Records excerpted from a collection
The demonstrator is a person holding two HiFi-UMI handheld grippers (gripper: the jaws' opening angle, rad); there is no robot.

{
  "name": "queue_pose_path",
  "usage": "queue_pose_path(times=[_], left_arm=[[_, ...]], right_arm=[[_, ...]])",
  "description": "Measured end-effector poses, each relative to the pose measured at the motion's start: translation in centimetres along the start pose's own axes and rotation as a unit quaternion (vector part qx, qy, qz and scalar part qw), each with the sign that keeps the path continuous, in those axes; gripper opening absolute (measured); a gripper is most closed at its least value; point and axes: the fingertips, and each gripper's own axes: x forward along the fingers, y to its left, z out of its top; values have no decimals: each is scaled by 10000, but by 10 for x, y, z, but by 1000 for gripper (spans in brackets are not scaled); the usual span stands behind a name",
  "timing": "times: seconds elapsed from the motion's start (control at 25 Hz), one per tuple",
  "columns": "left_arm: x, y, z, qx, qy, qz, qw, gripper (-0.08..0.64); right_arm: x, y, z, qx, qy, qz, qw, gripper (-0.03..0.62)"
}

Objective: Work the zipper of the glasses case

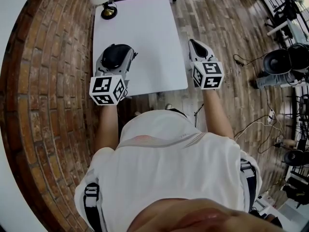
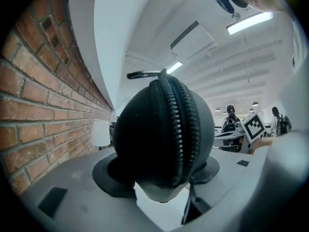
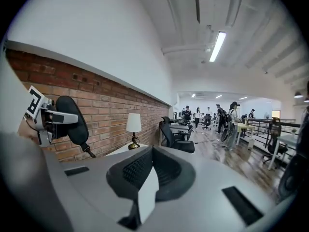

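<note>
Over left side of white table (image 1: 145, 28), my left gripper (image 1: 116, 53) clamps black glasses case (image 2: 145, 144). Zipper (image 2: 179, 129) looks fully closed, unworked. My right gripper (image 1: 195, 45) at right, jaws together, empty.

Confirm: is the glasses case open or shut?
Looks shut: halves of the glasses case meet along the zipper, no gap; far side hidden.

Tabletop (image 1: 149, 37) open beside left claw (image 1: 117, 51), lamp (image 1: 107, 11) far corner, brick wall (image 1: 48, 81) left
</note>
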Motion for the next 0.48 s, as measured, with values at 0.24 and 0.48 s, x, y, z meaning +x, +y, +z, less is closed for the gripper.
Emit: queue_pose_path(times=[0.24, 0.48], left_arm=[[-1, -8, -4, 8, 39, -49, 10000, 267], [-2, -18, -6, 17, 96, -75, 9999, 267]], right_arm=[[-6, 6, 0, 17, -88, 132, 9999, 51], [-11, 8, -1, 64, -126, 261, 9996, 51]])
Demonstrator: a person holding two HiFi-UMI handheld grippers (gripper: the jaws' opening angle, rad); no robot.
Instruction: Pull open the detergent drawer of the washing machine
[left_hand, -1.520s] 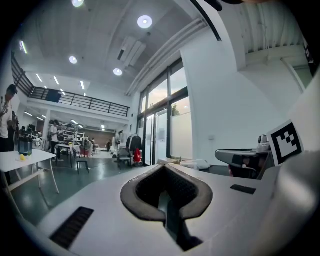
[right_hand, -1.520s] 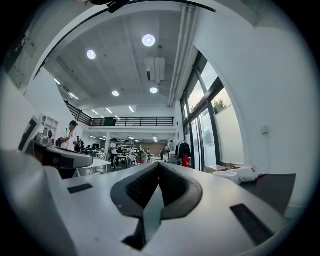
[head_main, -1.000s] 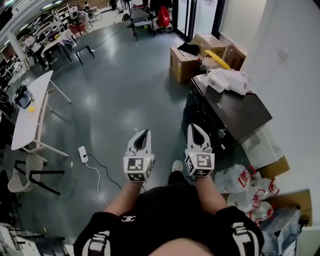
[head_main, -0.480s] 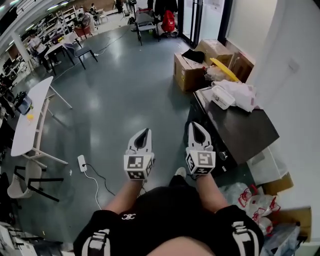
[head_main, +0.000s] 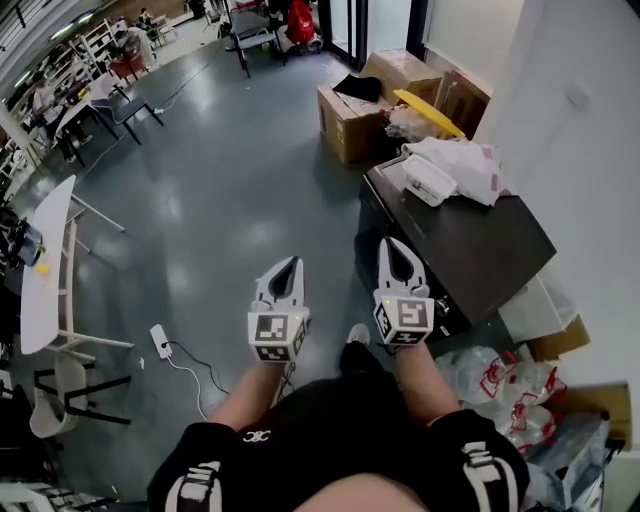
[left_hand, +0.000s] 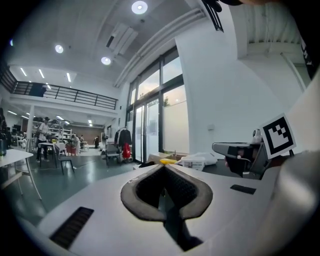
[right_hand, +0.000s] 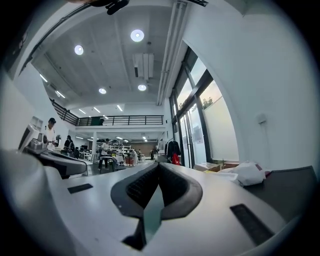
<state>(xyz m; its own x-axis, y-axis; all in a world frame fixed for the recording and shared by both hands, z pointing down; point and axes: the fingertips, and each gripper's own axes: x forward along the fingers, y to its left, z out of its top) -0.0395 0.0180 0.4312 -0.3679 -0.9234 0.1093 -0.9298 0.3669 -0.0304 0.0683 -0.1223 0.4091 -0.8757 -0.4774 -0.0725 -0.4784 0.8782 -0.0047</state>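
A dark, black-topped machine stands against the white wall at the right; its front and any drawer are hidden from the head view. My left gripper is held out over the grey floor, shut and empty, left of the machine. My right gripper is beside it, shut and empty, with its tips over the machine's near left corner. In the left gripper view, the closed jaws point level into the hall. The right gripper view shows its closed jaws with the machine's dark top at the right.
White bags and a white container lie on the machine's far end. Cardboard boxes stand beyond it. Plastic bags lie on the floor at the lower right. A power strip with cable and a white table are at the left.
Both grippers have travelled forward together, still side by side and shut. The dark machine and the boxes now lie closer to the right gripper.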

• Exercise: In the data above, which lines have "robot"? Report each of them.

• Exercise output:
The demonstrator is a person holding two HiFi-UMI handheld grippers (gripper: the jaws' opening angle, rad); there is no robot.
Demonstrator: a person holding two HiFi-UMI handheld grippers (gripper: the jaws' opening angle, rad); no robot.

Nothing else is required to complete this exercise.